Tu vas créer une micro-entreprise parce que c'est simple ?
C'est vrai — l'inscription est gratuite, la comptabilité se résume à un tableau de recettes, pas besoin d'expert-comptable. Mais "simple à créer" ne veut pas dire "simple à piloter". Voilà ce qu'il faut vraiment comprendre avant de cocher les cases.
Le versement libératoire : l'option qu'on coche sans savoir ce qu'elle implique.
Lors de l'inscription, une case te demande si tu veux opter pour le versement libératoire de l'impôt sur le revenu. Beaucoup cochent non par défaut, ou oui sans comprendre. Concrètement : cette option te permet de payer ton impôt en même temps que tes charges sociales, au taux de 2,2 % de ton chiffre d'affaires encaissé (pour une activité de service en BNC). Elle est avantageuse si ta tranche marginale d'imposition est élevée — et inutile, voire pénalisante, si tes revenus sont faibles. Condition pour en bénéficier en 2026 : ton revenu fiscal de référence 2024 doit être inférieur à 29 315 € par part dans ton foyer fiscal.

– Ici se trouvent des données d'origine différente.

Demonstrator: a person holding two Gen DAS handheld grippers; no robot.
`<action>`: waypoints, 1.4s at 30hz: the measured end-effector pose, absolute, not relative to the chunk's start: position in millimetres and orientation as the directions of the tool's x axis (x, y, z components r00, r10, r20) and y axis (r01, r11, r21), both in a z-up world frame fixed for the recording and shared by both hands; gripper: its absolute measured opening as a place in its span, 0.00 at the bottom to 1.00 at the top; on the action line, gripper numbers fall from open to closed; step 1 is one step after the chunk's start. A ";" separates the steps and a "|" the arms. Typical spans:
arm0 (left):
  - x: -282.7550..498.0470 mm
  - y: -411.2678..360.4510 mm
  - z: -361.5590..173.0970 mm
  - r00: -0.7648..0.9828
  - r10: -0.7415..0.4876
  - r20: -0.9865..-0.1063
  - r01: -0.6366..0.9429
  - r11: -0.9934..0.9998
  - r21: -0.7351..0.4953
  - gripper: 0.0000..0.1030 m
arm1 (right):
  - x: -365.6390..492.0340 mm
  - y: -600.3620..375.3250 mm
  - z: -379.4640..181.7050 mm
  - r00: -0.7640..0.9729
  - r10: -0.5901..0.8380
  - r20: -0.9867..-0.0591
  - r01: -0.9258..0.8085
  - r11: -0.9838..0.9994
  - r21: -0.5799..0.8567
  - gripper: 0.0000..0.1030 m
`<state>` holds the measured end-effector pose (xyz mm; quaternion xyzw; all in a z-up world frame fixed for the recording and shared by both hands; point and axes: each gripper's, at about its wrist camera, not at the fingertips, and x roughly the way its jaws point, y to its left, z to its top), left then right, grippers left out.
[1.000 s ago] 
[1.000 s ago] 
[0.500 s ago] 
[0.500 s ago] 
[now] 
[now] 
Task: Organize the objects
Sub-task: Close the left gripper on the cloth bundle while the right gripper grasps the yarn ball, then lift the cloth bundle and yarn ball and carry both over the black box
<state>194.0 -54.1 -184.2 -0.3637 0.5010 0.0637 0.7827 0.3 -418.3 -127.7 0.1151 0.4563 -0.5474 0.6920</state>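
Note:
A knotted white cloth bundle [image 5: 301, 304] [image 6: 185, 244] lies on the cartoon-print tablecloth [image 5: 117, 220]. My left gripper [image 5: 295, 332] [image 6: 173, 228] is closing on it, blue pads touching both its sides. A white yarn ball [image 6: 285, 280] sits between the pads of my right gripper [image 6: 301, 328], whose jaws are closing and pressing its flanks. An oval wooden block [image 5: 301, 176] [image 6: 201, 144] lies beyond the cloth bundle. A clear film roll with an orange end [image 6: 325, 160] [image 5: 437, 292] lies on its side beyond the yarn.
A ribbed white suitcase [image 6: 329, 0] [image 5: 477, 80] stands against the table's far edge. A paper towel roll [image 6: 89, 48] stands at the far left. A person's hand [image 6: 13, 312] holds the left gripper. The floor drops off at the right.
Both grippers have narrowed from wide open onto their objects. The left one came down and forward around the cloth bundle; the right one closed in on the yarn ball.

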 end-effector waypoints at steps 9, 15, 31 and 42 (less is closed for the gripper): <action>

Seuil de CA et seuil de TVA : deux plafonds très différents
C'est l'erreur la plus fréquente. Pour une activité de service, le plafond du régime micro-entreprise est à 83 600 € de chiffre d'affaires annuel. Mais le seuil de franchise de TVA, lui, est à 37 500 €. Dès que tu le dépasses — avec une tolérance jusqu'à 41 250 € — tu dois facturer la TVA à tes clients dès le lendemain du dépassement. Ce qui change tout si tu travailles avec des particuliers : ton prix augmente de 20 % du jour au lendemain, ou ta marge fond.
L'ACRE : un avantage à activer au bon moment
Si tu es demandeur d'emploi ou bénéficiaire de minima sociaux, tu peux bénéficier de l'ACRE — une réduction de 50 % sur tes charges sociales pendant un an (25% si tu crées ton entreprise à partir du 1er juillet 2026). Pour une activité de service BNC, ton taux passe de 25,6 % à 12,8 %. La demande doit être faite au moment de la création, pas après. Et le timing compte : si tu crées le 1er avril plutôt que le 3 juin, tu gagnes deux mois d'avantage, car la période court jusqu'à la fin du 3e trimestre civil suivant le début d'activité.
À quel moment la micro-entreprise devient un frein ?
Le régime applique un abattement forfaitaire pour frais professionnels — 34 % pour les BNC. Si tes charges réelles dépassent ce seuil, tu paies de l'impôt sur un bénéfice fictif. Même chose si tu investis : en franchise de TVA, tu ne récupères rien sur tes achats. Et si tu veux t'associer, la micro-entreprise ne le permet tout simplement pas. Ce sont les signaux qui indiquent qu'il est temps d'évoluer vers une structure sociétaire.
La micro-entreprise est un bon point de départ — à condition de comprendre ses règles avant de les subir.